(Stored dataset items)
————
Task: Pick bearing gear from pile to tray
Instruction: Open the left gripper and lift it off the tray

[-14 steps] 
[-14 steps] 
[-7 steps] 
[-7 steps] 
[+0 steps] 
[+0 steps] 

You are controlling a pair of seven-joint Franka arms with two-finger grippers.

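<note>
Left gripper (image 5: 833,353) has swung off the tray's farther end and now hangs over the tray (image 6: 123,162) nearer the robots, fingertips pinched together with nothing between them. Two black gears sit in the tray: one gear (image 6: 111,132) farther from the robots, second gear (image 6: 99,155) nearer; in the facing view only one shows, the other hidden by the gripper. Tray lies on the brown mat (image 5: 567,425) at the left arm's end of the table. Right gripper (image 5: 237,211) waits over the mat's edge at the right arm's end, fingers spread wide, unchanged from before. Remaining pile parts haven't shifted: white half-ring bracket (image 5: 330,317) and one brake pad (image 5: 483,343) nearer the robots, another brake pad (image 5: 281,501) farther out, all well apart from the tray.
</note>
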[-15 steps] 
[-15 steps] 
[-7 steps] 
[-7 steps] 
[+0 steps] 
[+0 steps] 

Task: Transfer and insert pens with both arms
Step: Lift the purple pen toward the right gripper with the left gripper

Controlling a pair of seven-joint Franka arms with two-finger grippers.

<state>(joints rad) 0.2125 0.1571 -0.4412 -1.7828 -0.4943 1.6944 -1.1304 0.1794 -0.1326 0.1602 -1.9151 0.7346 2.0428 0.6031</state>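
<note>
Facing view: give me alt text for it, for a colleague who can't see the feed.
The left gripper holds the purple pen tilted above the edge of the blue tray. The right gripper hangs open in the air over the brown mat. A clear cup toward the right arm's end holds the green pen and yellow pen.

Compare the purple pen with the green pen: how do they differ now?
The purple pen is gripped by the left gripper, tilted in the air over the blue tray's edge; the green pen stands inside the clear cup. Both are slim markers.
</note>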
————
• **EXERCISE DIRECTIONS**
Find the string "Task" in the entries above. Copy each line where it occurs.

• **SOLUTION TO THE EXERCISE**
Task: Pick bearing gear from pile to tray
Task: Transfer and insert pens with both arms

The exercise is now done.